Task directions:
Where a line below includes the word "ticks", copy that line.

Dataset extract:
= Beginning of Section =

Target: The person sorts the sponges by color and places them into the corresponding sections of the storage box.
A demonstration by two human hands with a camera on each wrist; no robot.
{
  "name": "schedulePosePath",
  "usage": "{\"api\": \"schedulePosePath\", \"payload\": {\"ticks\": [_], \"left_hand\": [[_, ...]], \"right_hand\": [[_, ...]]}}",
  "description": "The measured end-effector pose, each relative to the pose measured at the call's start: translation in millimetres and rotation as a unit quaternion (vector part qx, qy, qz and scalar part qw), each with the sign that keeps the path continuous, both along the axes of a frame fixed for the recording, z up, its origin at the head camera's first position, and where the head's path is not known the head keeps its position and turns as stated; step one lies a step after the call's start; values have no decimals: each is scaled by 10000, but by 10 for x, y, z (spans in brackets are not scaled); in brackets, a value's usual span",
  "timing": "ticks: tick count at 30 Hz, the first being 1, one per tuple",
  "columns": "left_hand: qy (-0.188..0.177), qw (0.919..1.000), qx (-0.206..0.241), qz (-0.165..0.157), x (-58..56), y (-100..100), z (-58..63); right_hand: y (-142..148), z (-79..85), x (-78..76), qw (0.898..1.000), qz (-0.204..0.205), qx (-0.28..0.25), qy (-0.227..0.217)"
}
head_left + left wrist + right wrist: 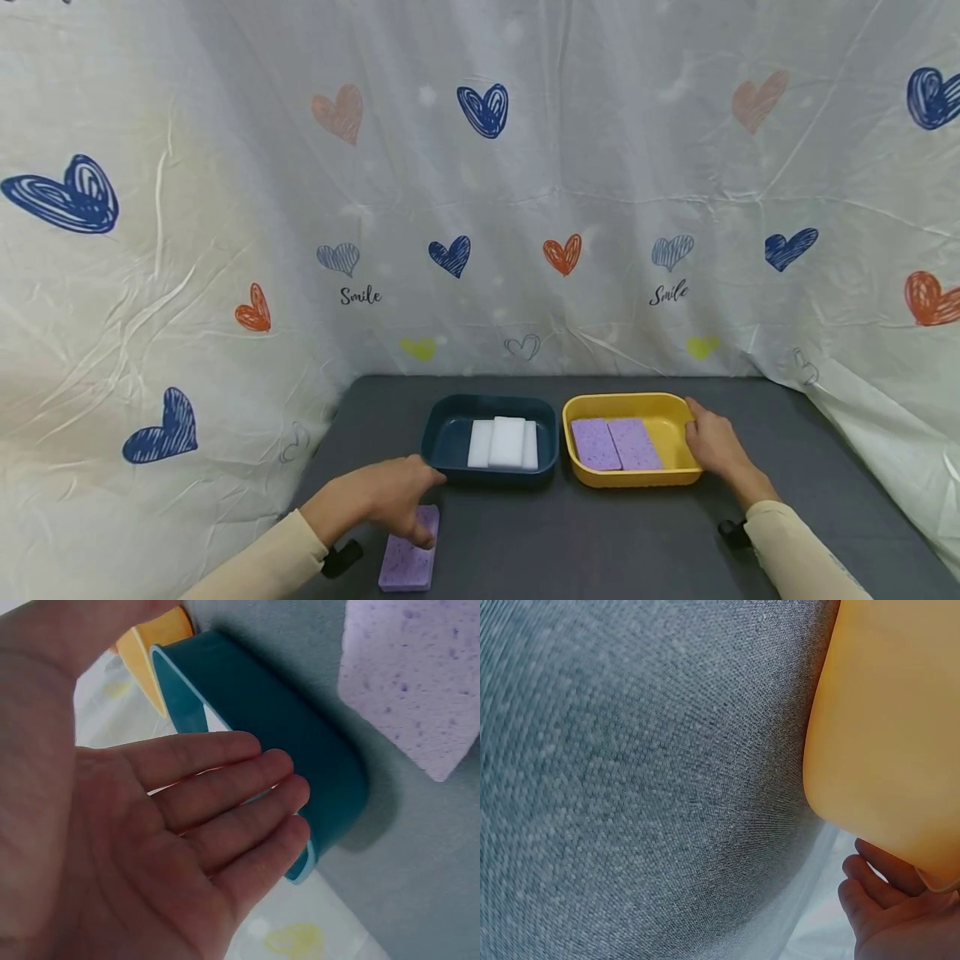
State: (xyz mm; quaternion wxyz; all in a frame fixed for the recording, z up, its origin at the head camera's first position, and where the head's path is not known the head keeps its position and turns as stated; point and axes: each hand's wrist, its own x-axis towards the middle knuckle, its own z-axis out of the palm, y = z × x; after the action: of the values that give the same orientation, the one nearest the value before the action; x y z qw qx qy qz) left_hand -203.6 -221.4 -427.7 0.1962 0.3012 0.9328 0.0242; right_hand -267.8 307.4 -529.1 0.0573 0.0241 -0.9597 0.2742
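Observation:
My left hand [397,493] reaches over a purple sponge [407,567] on the table, beside the near left corner of a dark teal tray [491,477]. Its fingers are straight and close together in the left wrist view, overlapping the tray's side; nothing is in the palm. The tray holds three white sponge blocks [507,442]. At the right end of a yellow tray [637,478], my right hand [712,437] holds the rim, with fingers [866,881] along the outside in the right wrist view. Two purple sponges [615,443] lie side by side in the yellow tray.
Both trays stand near the back of the dark grey table [540,542], with a narrow gap between them. A white curtain [480,183] printed with hearts hangs behind the table and along its sides.

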Motion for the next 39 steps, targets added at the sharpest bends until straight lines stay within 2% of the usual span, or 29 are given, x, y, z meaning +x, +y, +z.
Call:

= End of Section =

Answer area:
  "usage": "{\"api\": \"schedulePosePath\", \"payload\": {\"ticks\": [_], \"left_hand\": [[_, ...]], \"right_hand\": [[_, ...]]}}",
  "timing": "ticks: tick count at 30 Hz, the first being 1, one per tuple",

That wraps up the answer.